Il cielo sopra Bologna è grigio. Sembra autunno, ed è primavera. Viale Gandhi è deserta nonostante siano le sette di mattina di un venerdì di marzo. Il silenzio che avvolge chi riposa alla Certosa amplifica il rumore dei passi del cardinale Matteo Zuppi, accolto dal cappellano della chiesa di San Gerolamo Mario Micucci insieme ad alcuni confratelli passionisti cui è affidata la cura della cappella nel cimitero cittadino. I cinque religiosi, attorno all’altare, mantengono le distanze imposte dalla pandemia. Uno smartphone invia su YouTube la celebrazione in suffragio dei morti del coronavirus, ma anche di tutti coloro che hanno perso la vita per altre cause e che non hanno potuto ricevere un ultimo saluto, il funerale che avrebbero meritato.
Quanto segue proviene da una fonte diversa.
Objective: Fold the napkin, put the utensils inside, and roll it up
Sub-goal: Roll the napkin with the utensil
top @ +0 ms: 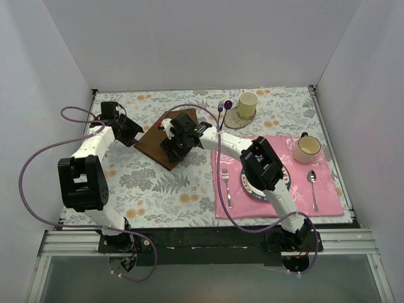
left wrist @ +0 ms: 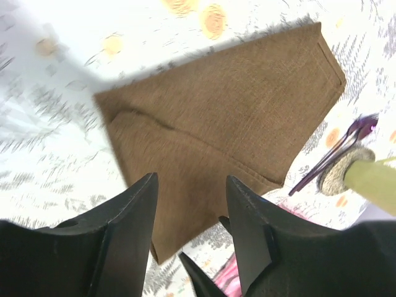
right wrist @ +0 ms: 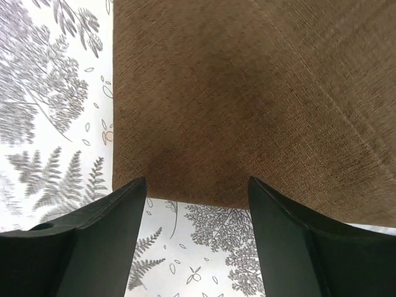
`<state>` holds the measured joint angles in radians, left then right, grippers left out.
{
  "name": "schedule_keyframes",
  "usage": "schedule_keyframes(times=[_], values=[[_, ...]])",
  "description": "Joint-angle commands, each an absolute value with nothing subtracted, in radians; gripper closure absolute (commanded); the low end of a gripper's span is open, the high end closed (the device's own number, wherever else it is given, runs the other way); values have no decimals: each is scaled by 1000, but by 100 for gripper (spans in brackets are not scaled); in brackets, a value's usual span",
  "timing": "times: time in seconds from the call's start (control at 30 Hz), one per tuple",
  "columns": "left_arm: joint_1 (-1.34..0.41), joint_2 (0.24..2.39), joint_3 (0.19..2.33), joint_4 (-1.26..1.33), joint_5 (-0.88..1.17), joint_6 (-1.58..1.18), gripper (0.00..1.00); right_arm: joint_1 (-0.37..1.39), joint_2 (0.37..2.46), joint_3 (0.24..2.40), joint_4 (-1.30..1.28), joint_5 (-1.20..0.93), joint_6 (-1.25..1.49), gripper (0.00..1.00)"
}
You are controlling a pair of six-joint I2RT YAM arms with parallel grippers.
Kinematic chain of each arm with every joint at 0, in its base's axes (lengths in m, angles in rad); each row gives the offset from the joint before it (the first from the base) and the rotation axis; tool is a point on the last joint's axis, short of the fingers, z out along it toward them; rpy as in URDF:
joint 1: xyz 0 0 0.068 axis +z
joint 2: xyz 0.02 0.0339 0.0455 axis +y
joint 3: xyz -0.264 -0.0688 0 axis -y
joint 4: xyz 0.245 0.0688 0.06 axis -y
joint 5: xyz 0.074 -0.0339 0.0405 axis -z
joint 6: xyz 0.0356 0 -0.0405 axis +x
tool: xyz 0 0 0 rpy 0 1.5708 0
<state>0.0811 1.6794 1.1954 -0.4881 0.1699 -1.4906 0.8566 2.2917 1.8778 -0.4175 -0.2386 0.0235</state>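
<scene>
Lying on the flowered tablecloth, the napkin may be pulled askew if only one layer is caught by the left gripper or right gripper, both spread apart.

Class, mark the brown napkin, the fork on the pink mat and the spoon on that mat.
napkin [left wrist: 229, 105], left wrist view, middle of the cloth.
fork [top: 227, 192], top external view, on its handle.
spoon [top: 311, 177], top external view, on its bowl.

Brown napkin, fern-printed tablecloth
The tablecloth showed grey ferns and orange blossoms on white; the placemat was pink.
</scene>
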Motion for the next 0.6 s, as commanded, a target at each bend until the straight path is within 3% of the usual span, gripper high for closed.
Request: schedule_keyframes(times=[0.0,0.07,0.27,0.57], values=[[81,1579,1233,-679,-30,-1636,52,977,2278,1997,-555,-6,-213,23],[89,1572,1250,-753,-99,-1684,52,1018,2307,2034,-571,128,-282,23],[130,1571,1272,-861,-140,-1790,52,1115,2382,2101,-546,264,-330,25],[258,1490,1186,-831,-77,-1815,53,1149,2456,2111,-460,403,-371,42]])
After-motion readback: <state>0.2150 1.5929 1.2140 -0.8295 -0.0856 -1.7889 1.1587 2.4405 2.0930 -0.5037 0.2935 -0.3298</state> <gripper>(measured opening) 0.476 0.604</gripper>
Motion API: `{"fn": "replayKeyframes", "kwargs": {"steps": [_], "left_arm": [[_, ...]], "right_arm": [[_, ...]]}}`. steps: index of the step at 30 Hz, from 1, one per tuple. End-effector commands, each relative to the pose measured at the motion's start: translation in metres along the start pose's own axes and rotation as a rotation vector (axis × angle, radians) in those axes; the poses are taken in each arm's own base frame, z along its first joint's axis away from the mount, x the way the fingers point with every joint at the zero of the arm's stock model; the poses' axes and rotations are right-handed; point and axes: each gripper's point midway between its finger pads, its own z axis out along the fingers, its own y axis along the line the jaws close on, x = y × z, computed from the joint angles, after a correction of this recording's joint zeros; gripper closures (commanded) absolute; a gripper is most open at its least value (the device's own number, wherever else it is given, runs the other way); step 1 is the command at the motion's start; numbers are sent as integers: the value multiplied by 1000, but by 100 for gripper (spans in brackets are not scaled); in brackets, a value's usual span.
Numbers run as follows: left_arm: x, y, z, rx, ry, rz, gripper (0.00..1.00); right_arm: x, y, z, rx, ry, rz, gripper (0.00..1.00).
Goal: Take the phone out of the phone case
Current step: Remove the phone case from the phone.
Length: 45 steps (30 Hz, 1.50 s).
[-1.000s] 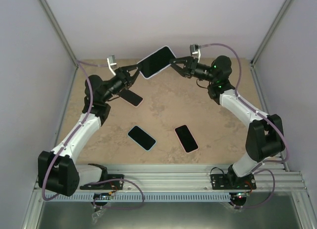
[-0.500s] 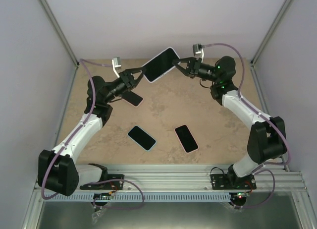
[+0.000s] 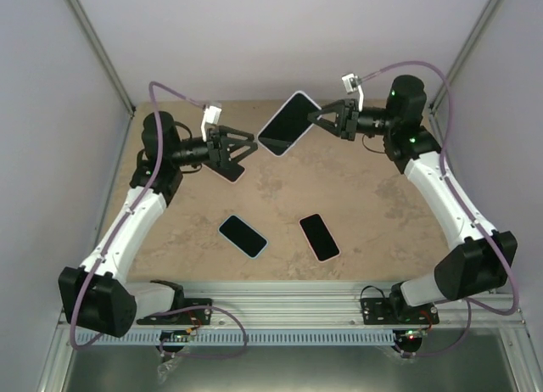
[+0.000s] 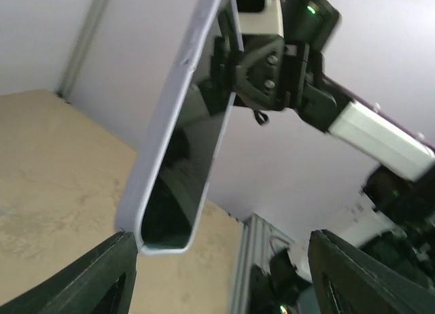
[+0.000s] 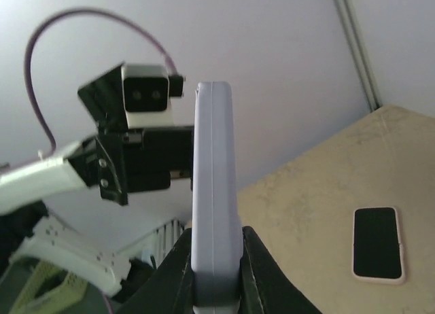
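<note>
A phone (image 3: pixel 287 126) with a dark screen sits in a pale lavender phone case (image 3: pixel 299 96) and hangs in the air over the back of the table. My right gripper (image 3: pixel 318 119) is shut on its right end. In the right wrist view the case (image 5: pixel 216 185) stands edge-on, pinched between the fingertips (image 5: pixel 178 270). My left gripper (image 3: pixel 248 146) is open just left of the phone and does not touch it. In the left wrist view the phone's screen (image 4: pixel 194 144) and the case's rim (image 4: pixel 170 124) hang above my spread left gripper (image 4: pixel 224 283).
Three more phones lie on the tan table (image 3: pixel 373 205): one (image 3: pixel 232 169) partly under the left gripper, one (image 3: pixel 243 236) at front centre-left, one (image 3: pixel 319 237) at front centre-right. Grey walls close the sides and back. A metal rail (image 3: pixel 288 307) runs along the near edge.
The left gripper let go of the cased phone, opened and drew back to the left. The right gripper shut on the phone's other end and carried it a little to the right, tilted more steeply.
</note>
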Motion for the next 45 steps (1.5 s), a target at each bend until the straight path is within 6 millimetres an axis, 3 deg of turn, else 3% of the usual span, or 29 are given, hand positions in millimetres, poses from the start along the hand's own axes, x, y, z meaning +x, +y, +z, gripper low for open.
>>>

«In queste interminabili settimane ci siamo scontrati con il limite della vita, con la fragilità, la sofferenza, l’isolamento, la morte», esordisce il cardinale nella sua omelia. Ma noi, scandisce, «non possiamo accettare che la persona diventi un numero». «Se il male vuol rendere ogni morto un numero, l’amore fa il contrario», rivendica Zuppi: «Ecco perché siamo qui. Per ricordarli, uno per uno. Pronunceremo alcuni nomi, altri li portiamo scritti nel nostro cuore, scolpiti nella nostra vita perché quando si ama non si cancellano». La pietas, scomparsa in quella che il cardinale definisce «contabilità funebre», si materializza nei nomi dei morti degli ultimi due giorni: «Albertino, Alessandro, Alfa, Amedeo». E poi «Giorgio, Giovanna, Giulia...». Tanti, troppi. Fuori dalla chiesa, tra i prati del cimitero, Zuppi rivolge una nuova preghiera per i defunti di fronte a croci e lapidi, mai così spoglie di fiori e omaggi dei loro cari. «La fede ci fa dire che Dio era con loro».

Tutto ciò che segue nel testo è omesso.